Dos 13 autos de infração emitidos, quatro também resultaram em interdições de caráter cautelar. Dois postos tiveram bicos de bombas interditados por venda de gasolina fora das especificações e um terceiro por venda de etanol hidratado com adição irregular de metanol. Houve ainda um outro posto com bicos interditados cautelarmente porque houve obstáculos ao trabalho dos fiscais. Minas Gerais Ao todo, 229 postos de combustíveis foram fiscalizados, com 992 testes de qualidade realizados e 1.357 bicos de bombas aferidos em 31 municípios do estado. Houve ainda fiscalização em 20 revendas de GLP e em um produtor de óleo lubrificante.
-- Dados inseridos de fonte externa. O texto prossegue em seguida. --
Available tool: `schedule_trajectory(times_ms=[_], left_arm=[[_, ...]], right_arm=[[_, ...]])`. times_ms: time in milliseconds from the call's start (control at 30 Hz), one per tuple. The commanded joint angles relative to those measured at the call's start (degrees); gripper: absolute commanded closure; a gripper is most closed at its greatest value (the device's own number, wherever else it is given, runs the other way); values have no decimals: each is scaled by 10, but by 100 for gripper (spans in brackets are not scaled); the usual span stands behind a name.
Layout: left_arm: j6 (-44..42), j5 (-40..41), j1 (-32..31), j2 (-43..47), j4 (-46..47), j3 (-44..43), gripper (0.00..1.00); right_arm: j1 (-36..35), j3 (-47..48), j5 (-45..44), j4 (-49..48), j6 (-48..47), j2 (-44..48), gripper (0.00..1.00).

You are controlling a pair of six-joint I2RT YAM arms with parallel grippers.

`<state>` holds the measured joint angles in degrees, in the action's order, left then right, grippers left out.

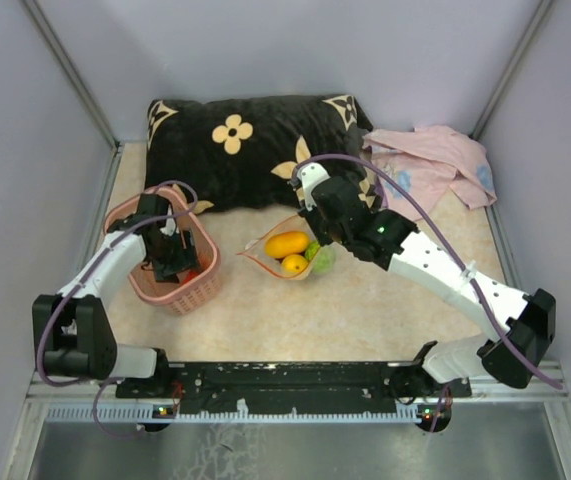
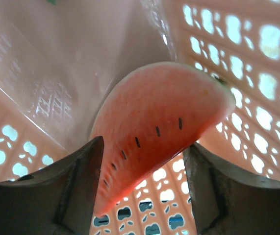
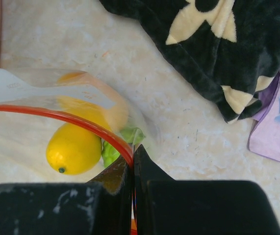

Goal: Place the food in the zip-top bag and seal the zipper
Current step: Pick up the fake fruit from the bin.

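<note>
Right jaws pressed together, left jaws set apart.

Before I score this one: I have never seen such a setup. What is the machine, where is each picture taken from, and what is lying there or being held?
The machine is two robot arms bolted at the near edge of a table. The top picture looks down from above and behind them. The other two come from a camera on each wrist, looking past that arm's own fingers.

On the table lie a black flowered pillow, a pink cloth, a pink basket and a clear zip-top bag. An orange fruit, a lemon and a green piece seem to lie inside the bag.

The left gripper is down in the basket, closed on a toy watermelon slice. The right gripper pinches the bag's red zipper strip.
</note>
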<state>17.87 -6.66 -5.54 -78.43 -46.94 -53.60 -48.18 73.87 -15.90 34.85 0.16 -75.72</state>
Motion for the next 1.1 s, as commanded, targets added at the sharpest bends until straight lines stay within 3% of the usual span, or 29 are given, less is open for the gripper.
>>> schedule_trajectory(times_ms=[0, 167, 500, 800, 933, 1067], left_arm=[[60, -14, 29, 8, 66, 25, 34], [128, 21, 41, 31, 81, 30, 42], [145, 17, 41, -3, 63, 31, 25], [153, 48, 40, -64, 85, 44, 24], [152, 45, 40, -85, 99, 50, 29], [151, 45, 40, -77, 95, 46, 47]], right_arm=[[4, 4, -11, -36, -1, 30, 100], [4, 3, -13, -36, 0, 29, 100], [4, 4, -10, -41, 1, 26, 100], [6, -2, -14, -48, -4, 26, 100], [8, -9, -13, -57, -1, 30, 100], [9, -4, -14, -51, -3, 27, 100]])
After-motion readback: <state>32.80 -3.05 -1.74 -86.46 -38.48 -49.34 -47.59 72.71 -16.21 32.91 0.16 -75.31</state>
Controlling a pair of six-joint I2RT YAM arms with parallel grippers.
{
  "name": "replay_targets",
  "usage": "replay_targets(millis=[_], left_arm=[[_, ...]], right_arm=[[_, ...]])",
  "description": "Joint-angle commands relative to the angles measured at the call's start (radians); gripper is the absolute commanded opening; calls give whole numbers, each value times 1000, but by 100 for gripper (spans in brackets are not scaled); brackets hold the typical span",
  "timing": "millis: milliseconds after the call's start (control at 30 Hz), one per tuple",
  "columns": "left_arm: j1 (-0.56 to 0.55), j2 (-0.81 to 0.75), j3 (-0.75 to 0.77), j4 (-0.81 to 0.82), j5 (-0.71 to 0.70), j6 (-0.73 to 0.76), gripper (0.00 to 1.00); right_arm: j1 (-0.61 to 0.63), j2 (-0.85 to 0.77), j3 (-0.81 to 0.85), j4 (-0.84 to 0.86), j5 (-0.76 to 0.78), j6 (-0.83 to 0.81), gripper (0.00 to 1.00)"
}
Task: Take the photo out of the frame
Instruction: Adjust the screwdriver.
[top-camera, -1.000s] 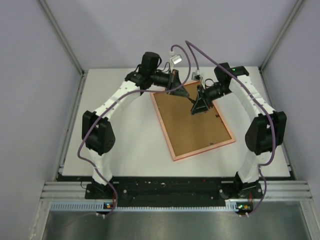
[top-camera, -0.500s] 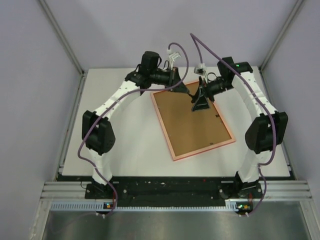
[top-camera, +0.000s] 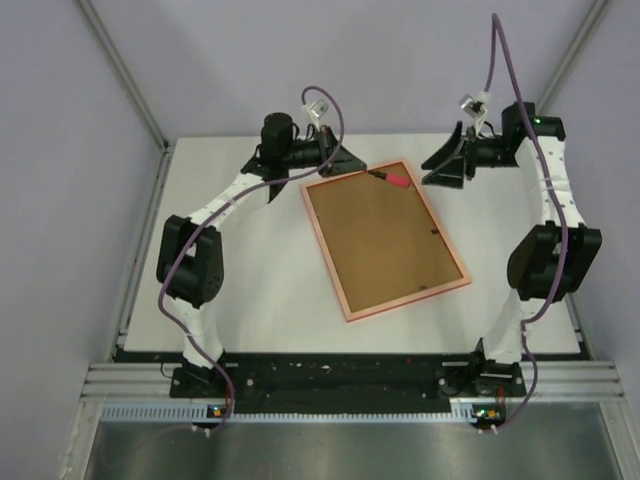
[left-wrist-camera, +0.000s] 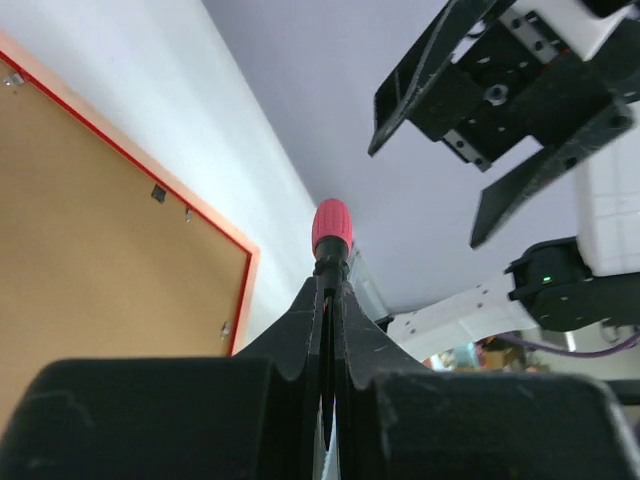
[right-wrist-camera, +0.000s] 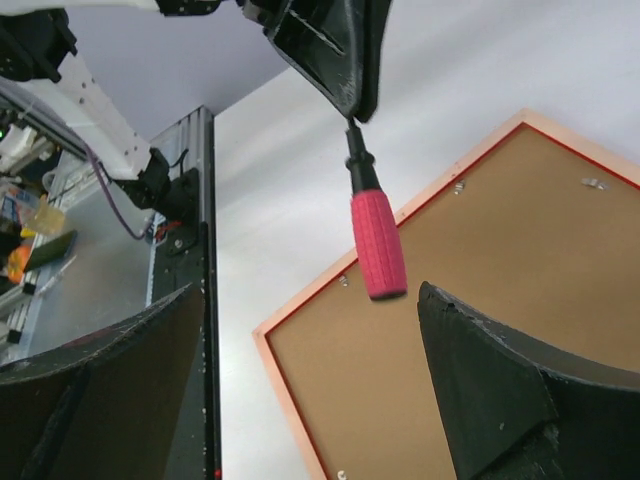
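The frame (top-camera: 385, 235) lies face down on the white table, brown back up inside a reddish rim (left-wrist-camera: 100, 250) (right-wrist-camera: 480, 340). The photo is hidden under that back. My left gripper (top-camera: 352, 165) (left-wrist-camera: 330, 285) hovers at the frame's far corner, shut on the black shaft of a red-handled screwdriver (top-camera: 397, 180) (left-wrist-camera: 332, 226) (right-wrist-camera: 378, 245). The handle sticks out over the frame's far edge. My right gripper (top-camera: 440, 168) (right-wrist-camera: 310, 290) is open and empty, raised to the right of the handle and apart from it.
Small metal tabs (left-wrist-camera: 158, 193) (right-wrist-camera: 594, 183) hold the back along the frame's inner edge. The table's left edge meets a black rail (right-wrist-camera: 205, 300). Purple cables (top-camera: 500, 60) loop above both wrists. Grey walls close in the far side.
My right gripper has opened and pulled up and to the right, off the frame. The red-handled screwdriver now shows in the left gripper, which has shifted slightly left.
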Motion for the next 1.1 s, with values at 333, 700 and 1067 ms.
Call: replay_targets(millis=[333, 700, 1067], left_arm=[[-22, 4, -122, 720, -10, -467, 0], [-19, 85, -55, 759, -16, -475, 0], [-38, 136, -44, 831, -33, -515, 0]], right_arm=[[14, 123, 5, -155, -257, -121, 86], [69, 73, 62, -153, -259, -125, 84], [78, 91, 151, -155, -257, -82, 73]])
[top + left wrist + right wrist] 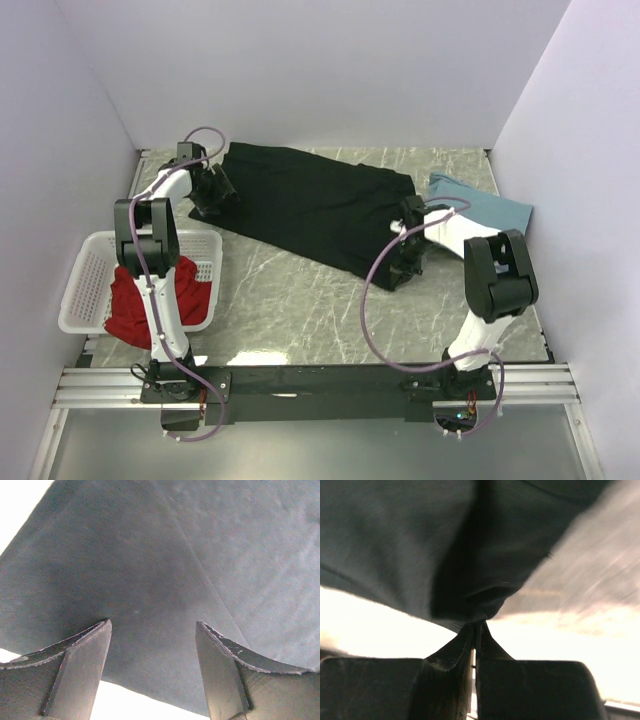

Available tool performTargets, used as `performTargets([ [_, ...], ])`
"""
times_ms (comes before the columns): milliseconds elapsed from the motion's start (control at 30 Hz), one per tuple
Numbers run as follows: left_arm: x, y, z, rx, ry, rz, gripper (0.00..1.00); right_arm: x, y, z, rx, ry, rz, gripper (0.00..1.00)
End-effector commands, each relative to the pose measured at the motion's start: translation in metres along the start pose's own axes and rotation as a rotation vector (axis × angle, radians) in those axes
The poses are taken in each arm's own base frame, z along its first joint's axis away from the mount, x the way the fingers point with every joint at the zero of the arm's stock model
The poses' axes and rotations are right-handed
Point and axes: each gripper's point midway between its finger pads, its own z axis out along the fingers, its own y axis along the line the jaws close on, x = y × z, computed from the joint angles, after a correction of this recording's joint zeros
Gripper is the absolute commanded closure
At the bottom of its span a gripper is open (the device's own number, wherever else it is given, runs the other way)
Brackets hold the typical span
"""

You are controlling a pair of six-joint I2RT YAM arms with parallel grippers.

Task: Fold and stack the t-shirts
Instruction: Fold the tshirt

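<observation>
The large black t-shirt (310, 205) lies spread across the back middle of the table. My left gripper (213, 192) is open over its left edge, and the cloth (165, 565) fills the left wrist view beyond the fingers (87, 665). My right gripper (404, 262) is shut on the shirt's near right edge, and the pinched black cloth (475, 600) bunches at the fingertips. The dusty-blue t-shirt (480, 206) lies at the back right. The red t-shirt (150, 300) sits in the basket.
A white latticed basket (88, 280) stands at the left edge of the table. White walls close in the back and both sides. Marble tabletop (300, 310) shows in front of the black shirt.
</observation>
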Motion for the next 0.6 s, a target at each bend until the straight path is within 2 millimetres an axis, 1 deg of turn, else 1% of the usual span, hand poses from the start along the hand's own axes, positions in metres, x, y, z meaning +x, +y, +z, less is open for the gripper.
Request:
performTargets([
  [0, 0.002, 0.066, 0.013, -0.219, 0.034, 0.047, 0.24, 0.038, 0.004, -0.015, 0.011, 0.051, 0.012, 1.0],
  [67, 0.0, 0.073, 0.017, -0.238, 0.044, 0.059, 0.24, 0.048, 0.007, -0.019, 0.011, 0.047, 0.009, 1.0],
  [100, -0.004, 0.074, 0.016, -0.248, 0.043, 0.076, 0.24, 0.054, 0.006, -0.018, 0.018, 0.053, 0.021, 1.0],
  [167, -0.002, 0.079, 0.02, -0.265, 0.057, 0.088, 0.24, 0.061, 0.009, -0.022, 0.017, 0.048, 0.015, 1.0],
  [233, -0.004, 0.083, 0.019, -0.28, 0.058, 0.106, 0.23, 0.07, 0.011, -0.025, 0.01, 0.049, 0.023, 1.0],
  [333, -0.002, 0.085, 0.018, -0.282, 0.066, 0.128, 0.23, 0.079, 0.016, -0.026, 0.012, 0.05, 0.026, 0.85],
  [367, -0.003, 0.085, 0.017, -0.281, 0.065, 0.133, 0.23, 0.081, 0.017, -0.03, 0.005, 0.045, 0.027, 0.75],
  [400, -0.005, 0.084, 0.015, -0.28, 0.064, 0.144, 0.23, 0.084, 0.02, -0.033, 0.003, 0.041, 0.024, 0.72],
  [433, -0.009, 0.088, 0.012, -0.306, 0.05, 0.153, 0.23, 0.085, 0.02, -0.037, 0.004, 0.035, 0.025, 0.68],
  [467, -0.011, 0.087, 0.009, -0.31, 0.046, 0.158, 0.23, 0.087, 0.018, -0.045, 0.011, 0.02, 0.026, 0.61],
  [500, -0.016, 0.084, 0.005, -0.308, 0.032, 0.166, 0.22, 0.084, 0.02, -0.052, 0.006, -0.002, 0.023, 0.59],
  [533, -0.018, 0.083, 0.002, -0.308, 0.024, 0.168, 0.22, 0.087, 0.018, -0.06, 0.017, -0.011, 0.02, 0.55],
  [567, -0.023, 0.079, -0.004, -0.3, 0.011, 0.165, 0.22, 0.085, 0.018, -0.065, 0.021, -0.024, 0.021, 0.54],
])
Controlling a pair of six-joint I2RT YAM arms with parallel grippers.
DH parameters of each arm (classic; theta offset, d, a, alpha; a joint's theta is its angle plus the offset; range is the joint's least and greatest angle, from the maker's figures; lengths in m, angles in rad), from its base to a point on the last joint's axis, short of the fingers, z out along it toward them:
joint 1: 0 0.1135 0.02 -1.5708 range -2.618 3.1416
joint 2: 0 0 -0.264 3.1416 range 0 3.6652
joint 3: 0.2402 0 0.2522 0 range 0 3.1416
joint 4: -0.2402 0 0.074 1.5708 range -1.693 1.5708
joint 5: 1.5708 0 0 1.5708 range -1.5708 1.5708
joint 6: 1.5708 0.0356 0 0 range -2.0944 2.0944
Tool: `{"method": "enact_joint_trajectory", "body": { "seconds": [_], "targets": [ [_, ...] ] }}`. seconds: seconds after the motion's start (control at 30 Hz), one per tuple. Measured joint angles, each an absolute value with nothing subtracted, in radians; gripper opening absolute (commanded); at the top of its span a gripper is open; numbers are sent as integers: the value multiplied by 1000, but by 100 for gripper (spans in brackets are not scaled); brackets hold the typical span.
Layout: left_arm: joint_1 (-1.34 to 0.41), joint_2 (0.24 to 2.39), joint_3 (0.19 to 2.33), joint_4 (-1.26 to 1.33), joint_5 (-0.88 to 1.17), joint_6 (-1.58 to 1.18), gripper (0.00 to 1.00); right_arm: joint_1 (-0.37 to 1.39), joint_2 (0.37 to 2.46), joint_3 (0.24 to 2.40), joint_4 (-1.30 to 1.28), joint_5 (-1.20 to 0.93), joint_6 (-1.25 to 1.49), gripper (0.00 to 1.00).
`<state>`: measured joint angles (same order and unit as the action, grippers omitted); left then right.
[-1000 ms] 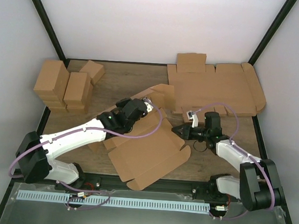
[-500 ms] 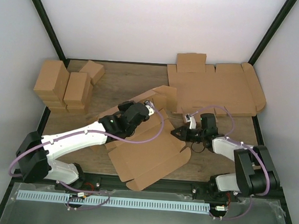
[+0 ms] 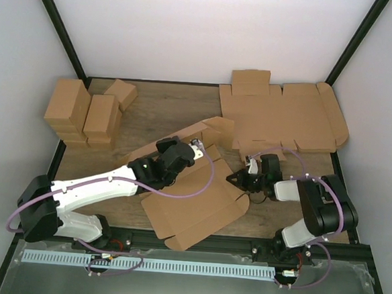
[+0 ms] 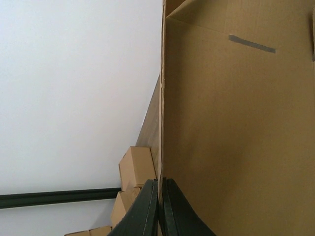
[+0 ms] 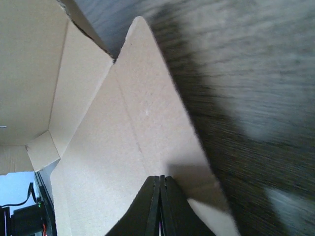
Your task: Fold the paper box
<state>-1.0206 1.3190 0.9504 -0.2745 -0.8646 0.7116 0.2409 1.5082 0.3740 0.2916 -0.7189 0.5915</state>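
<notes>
**Paper box part-raised: handling notes**

The table [image 3: 165,108] is a wood top filling the middle of the overhead view. A flat die-cut sheet [image 3: 279,119] lies at upper right. The paper box [image 3: 191,210] sits centre to lower centre, with its base panel flat. One long raised wall [image 4: 236,123] stands along its upper-left side, and the other flaps are splayed. The small cartons [image 3: 84,112] are stacked at upper left, well apart.

The left gripper [image 4: 160,186] has its jaws clenched on the wall's free edge, the card edge-on between them. The right gripper [image 3: 233,179] has its jaws pressed together with nothing visible between them. Its tips are at the pointed side flap [image 5: 142,128] on the box's right, but I cannot tell whether they touch it.

Judgement: the card is thin and light, stiff across panels, and hinges readily at the scores. It probably slides easily on the wood. Pinch free edges close to a crease, nudge flaps with closed tips, and keep one arm anchoring. Over-squeezing risks stray creases.
</notes>
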Motion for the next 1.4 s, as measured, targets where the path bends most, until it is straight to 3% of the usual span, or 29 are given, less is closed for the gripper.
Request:
{"method": "enact_joint_trajectory", "body": {
  "seconds": [0.37,0.67,1.17,1.4],
  "targets": [
    [-1046,1320,938,-260,-865,719,4,224,1625,321,500,-807,665,1],
    [-1046,1317,929,-253,-854,720,4,217,1605,299,529,-785,696,3],
    [-1046,1335,921,-235,-855,721,4,208,1419,373,456,-729,501,1],
    [-1046,1335,921,-233,-855,719,4,205,1162,372,440,-598,495,1]
  ]
}}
As ações geraram 58 autos de infração e três interdições. Nos postos, as interdições ocorreram por motivos como volume de combustíveis fornecido diferente do registrado e comercialização de combustíveis fora das especificações da Agência. Houve ainda postos autuados por: irregularidades no painel de preços; termodensímetro (equipamento acoplado à bomba de etanol para verificar aspectos de qualidade) com defeito; irregularidades cadastrais; medida-padrão (equipamento usado no teste de volume, que pode ser exigido pelo consumidor) com vazamento; identificação incorreta do fornecedor do combustível; abastecimento em recipiente não certificado pelo Inmetro; e falta de instrumentos para a análise dos combustíveis. Nas revendas de GLP, houve autuações por transporte de recipientes irregulares reincidentes e ausência de balança decimal para pesagem dos botijões.